Back to the main line.

If you want to raise money from a VC please know the basics of how VC works.

VC’s typically take money from other people or institutions and essentially are promising these people that we will take good care of the money, try to lose very little of it and return them far more than they gave us over some period of time. Generally it is considered a risky asset class that has the potential to pay back more than other places they would put that money over the same period of time.

Put it simply it is just another form of investing. We buy shares in companies in hopes that the future value of those shares is way more than we paid for them.

This should dispel any myths that VC’s are playing with money or that we don’t need to be thoughtful about where the money goes.

You will always hear the stories about how VC’s lose lots of money in some deals and then really crush it on a few deals. That essentially means that in a certain amount of deals we lose or don’t make a lot and in some deals there are huge returns. That is mostly true but that is not the goal. The goal is to consider each and every investment with the belief that it will return the fund. We never bet on a few known losers just to prove out our own statistics.

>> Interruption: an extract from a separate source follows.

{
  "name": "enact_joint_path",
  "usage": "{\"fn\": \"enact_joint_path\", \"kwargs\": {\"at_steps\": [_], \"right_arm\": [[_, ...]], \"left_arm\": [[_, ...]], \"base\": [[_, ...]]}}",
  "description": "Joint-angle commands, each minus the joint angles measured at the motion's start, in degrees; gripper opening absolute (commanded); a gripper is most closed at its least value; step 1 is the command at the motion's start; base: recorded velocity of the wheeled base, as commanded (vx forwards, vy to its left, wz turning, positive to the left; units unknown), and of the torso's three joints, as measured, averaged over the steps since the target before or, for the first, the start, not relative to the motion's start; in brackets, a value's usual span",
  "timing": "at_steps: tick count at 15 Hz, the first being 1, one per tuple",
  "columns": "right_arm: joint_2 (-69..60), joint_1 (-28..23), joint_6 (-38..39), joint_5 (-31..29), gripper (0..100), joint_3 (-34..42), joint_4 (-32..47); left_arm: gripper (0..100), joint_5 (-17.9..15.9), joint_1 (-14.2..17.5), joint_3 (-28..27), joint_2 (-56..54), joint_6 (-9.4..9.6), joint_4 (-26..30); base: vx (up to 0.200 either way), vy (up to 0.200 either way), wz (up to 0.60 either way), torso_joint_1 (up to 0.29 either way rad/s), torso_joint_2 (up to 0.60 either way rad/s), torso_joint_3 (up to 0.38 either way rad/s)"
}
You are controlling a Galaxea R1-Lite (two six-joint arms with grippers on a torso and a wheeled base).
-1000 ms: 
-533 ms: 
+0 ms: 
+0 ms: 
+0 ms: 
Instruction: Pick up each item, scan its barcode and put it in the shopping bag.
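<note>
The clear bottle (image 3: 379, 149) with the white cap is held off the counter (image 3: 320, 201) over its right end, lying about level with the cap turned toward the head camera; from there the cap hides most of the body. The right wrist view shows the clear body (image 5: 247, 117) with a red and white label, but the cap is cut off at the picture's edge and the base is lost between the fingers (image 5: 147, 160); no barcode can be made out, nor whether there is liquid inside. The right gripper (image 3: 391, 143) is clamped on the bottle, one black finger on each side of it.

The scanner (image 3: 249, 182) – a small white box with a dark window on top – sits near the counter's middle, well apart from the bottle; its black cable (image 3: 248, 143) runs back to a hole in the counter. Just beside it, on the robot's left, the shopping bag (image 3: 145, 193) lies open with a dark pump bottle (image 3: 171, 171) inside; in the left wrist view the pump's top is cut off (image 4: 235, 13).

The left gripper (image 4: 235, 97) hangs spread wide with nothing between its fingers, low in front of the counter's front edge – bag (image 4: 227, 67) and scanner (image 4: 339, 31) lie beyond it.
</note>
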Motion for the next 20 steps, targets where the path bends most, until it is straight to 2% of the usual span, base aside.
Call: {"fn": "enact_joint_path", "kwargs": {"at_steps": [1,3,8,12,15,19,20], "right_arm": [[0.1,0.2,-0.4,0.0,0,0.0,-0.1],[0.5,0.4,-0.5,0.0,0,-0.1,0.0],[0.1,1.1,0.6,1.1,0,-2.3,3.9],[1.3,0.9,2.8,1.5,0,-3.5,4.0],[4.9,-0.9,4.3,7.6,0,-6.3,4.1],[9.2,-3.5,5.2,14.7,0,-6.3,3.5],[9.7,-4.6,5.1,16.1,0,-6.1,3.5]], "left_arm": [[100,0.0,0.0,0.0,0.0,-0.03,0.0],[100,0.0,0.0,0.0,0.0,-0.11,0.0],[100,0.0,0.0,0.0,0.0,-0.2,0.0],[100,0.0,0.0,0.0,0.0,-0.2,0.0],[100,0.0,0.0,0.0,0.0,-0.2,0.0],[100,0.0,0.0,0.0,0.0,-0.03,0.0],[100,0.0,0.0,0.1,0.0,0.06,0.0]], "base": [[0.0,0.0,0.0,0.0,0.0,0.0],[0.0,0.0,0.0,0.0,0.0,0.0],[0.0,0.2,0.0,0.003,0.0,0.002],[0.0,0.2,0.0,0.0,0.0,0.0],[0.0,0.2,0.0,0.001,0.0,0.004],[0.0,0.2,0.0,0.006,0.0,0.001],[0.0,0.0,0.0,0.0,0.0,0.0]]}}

We expect every deal to do well.

I know this explanation may sound silly or stupid but why do I bring it up? I am continually floored when I meet a few startups with no angel money, no grants and no accelerator money that expect the first money into a startup to be a neat and tidy institutional round from a VC. These founders are usually shocked when I tell them they should go back to the drawing board and understand that their job is to build something first or get smaller chunks of capital to prove the business.

De-risk it a bit.

When I press these founders it is their next response that knocks me back down on the floor. They assume that since VC’s will lose money anyway why can’t they take more risk given that some companies always fail and some always win. I can assure you that anyone who thinks like this will never get funded – at least not by good investors.

We are not in the charity business. We don’t owe a founder a chance to realise their dreams. We simply look to connect with founders who have a real vision, have thought through all the permutations and would like a capital partner to see it through.

My summation of all this is most founders shouldn’t be starting companies. They should work at some startups, get some experience and read more than they do about how it all works. Not everyone should do a startup. Not everyone is a good founder.

However if you think you are then go for it but figure out how it works before going hat in hand to the VCs.